Les blessures subies par Michel Zecler lors de son passage à tabac sont bien plus graves, évaluées à 45 jours d’ITT. "En vrai, pas suffisamment, on n’a pas été méchant je trouve", commente pourtant par message l’un des policiers, en référence aux blessures du producteur.

"Sale nègre" ?

La caméra d’où a été tirée la vidéosurveillance n’enregistre pas le son. Michel Zecler affirme que les policiers l’ont insulté et l’un des jeunes qui travaillaient au sous-sol du studio et qui, alertés par les bruits, sont venus aider Michel Zecler affirme avoir entendu "On va te tuer sale nègre". Sur ce point, les policiers continuent de nier. L’enjeu est important : s’il est retenu, le caractère raciste de l’agression est une circonstance aggravante.
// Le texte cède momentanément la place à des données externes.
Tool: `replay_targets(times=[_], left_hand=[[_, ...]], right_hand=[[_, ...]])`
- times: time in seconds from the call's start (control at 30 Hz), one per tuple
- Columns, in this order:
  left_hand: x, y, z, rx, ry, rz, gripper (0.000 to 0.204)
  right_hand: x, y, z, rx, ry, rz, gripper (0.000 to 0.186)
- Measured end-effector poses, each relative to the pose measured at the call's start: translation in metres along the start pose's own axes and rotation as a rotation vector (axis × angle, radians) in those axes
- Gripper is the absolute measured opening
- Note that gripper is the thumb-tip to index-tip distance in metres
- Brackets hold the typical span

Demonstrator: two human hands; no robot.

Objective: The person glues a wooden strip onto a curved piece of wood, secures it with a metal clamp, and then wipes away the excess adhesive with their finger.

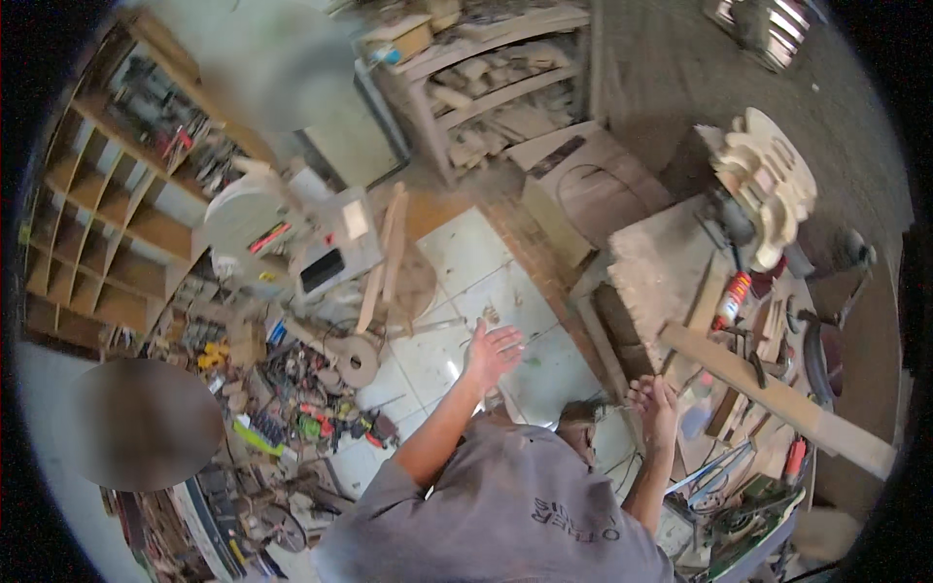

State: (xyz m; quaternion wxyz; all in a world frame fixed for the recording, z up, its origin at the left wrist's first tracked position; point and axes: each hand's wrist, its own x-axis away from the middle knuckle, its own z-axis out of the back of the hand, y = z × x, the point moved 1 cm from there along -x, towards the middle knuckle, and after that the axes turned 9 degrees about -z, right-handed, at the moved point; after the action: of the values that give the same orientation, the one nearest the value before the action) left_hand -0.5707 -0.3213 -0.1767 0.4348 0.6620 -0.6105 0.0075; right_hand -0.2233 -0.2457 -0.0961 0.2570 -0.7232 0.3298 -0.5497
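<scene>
My left hand [494,352] is held out over the tiled floor, fingers spread, with nothing in it. My right hand [656,398] is at the near-left edge of the cluttered workbench, its fingers curled in. A thin dark line shows by its fingertips, but I cannot make out what it is. Just beyond this hand lies a long wooden board [777,394], slanting across the bench toward the right. Behind the board stand a red and white bottle [734,299] and a narrower wood strip [707,293]. A dark metal clamp [756,367] rests on the board.
Pale cut-out wooden shapes [773,180] stand at the bench's far end. On the left, power tools and parts [321,398] crowd the floor near a wooden cubby shelf [107,214]. A small table [335,243] holds a phone. Wood offcuts fill a rack [505,92] at the back.
</scene>
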Motion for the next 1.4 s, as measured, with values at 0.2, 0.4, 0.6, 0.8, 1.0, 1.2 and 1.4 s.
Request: replay_targets(times=[0.2,0.4,0.6,0.8,1.0,1.2,1.4], left_hand=[[0.048,0.04,0.104,0.05,0.275,-0.11,0.072],[0.085,-0.02,0.27,-0.165,0.728,-0.258,0.053],[0.251,-0.198,0.368,-0.323,1.345,-0.051,0.044],[0.34,-0.267,0.266,-0.415,1.609,0.309,0.052],[0.325,-0.263,0.195,0.025,1.661,-0.024,0.071],[0.319,-0.255,0.172,-0.344,1.673,-0.031,0.074],[0.343,-0.339,0.195,-0.154,1.777,0.005,0.078]], right_hand=[[-0.013,0.026,-0.104,0.085,-0.323,-0.115,0.032],[-0.064,0.035,-0.173,0.509,-0.466,-0.178,0.027],[-0.094,0.04,-0.269,0.737,-0.671,-0.288,0.033],[-0.141,0.105,-0.32,0.89,-0.85,-0.468,0.034],[-0.13,0.174,-0.354,0.969,-0.88,-0.708,0.04],[-0.101,0.219,-0.366,1.137,-1.043,-0.723,0.036],[-0.078,0.243,-0.36,1.211,-1.073,-0.671,0.049]])
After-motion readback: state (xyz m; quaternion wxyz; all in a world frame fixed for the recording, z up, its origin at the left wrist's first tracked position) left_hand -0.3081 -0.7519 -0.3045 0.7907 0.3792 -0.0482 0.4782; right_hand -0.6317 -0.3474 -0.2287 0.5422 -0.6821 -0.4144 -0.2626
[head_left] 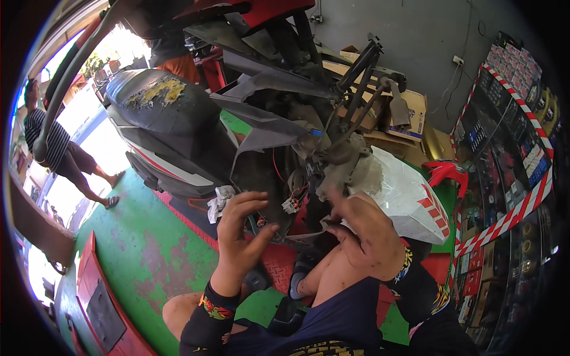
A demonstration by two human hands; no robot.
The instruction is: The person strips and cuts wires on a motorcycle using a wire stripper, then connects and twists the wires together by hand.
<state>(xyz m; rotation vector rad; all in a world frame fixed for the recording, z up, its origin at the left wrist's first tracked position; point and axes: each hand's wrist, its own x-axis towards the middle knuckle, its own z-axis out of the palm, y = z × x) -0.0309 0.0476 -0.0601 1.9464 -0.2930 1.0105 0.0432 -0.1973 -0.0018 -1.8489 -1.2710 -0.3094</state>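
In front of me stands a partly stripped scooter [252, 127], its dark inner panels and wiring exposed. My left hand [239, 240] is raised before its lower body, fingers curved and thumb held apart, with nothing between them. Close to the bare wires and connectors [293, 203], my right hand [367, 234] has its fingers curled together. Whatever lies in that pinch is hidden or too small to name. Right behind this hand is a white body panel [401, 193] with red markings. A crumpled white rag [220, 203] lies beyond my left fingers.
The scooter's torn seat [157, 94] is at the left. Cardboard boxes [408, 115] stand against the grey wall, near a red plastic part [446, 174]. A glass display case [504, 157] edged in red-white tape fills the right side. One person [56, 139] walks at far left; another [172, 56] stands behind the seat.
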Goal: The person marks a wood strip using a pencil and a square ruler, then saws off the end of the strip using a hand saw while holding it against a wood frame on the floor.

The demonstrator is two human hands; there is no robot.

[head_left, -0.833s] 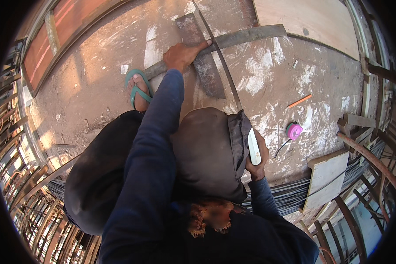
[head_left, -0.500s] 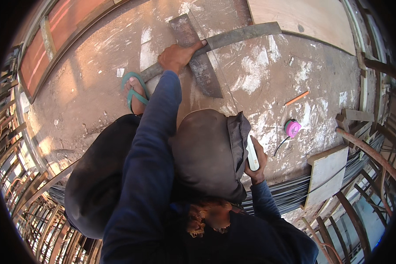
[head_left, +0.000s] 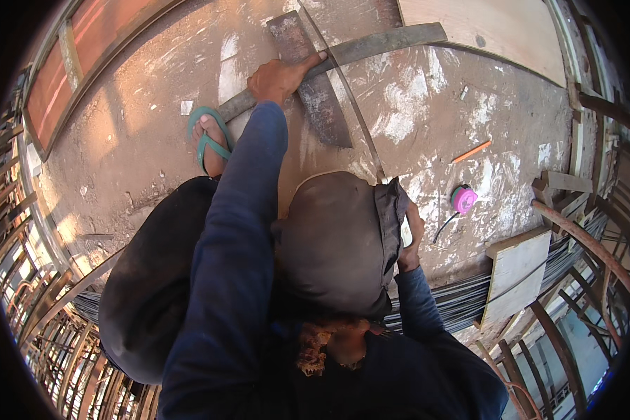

Les messages consultés par Mediapart ne parlent pas précisément de ce point, mais, comme l’avait révélé Envoyé spécial en 2021, un photomontage retrouvé dans le téléphone de l’un des policiers interroge. La mention "quand tu dégonfles ton matelas en fin de soirée" a été rajoutée sur l’image. La photo représente la mort de Georges Floyd, un afro-américain mort étouffé sous le poids du policier qui l’interpellait, devenu le symbole des violences policières aux États-Unis.

Dans l’affaire Michel Zecler, quatre policiers ont été mis en examen pour violences volontaires par personne dépositaire de l’autorité publique. Ils sont aussi accusés de faux en écriture publique, car soupçonnés d’avoir menti lors de l’établissement du procès-verbal de l’interpellation. Quatre ans après les faits, l’enquête est terminée et le réquisitoire du parquet est attendu prochainement.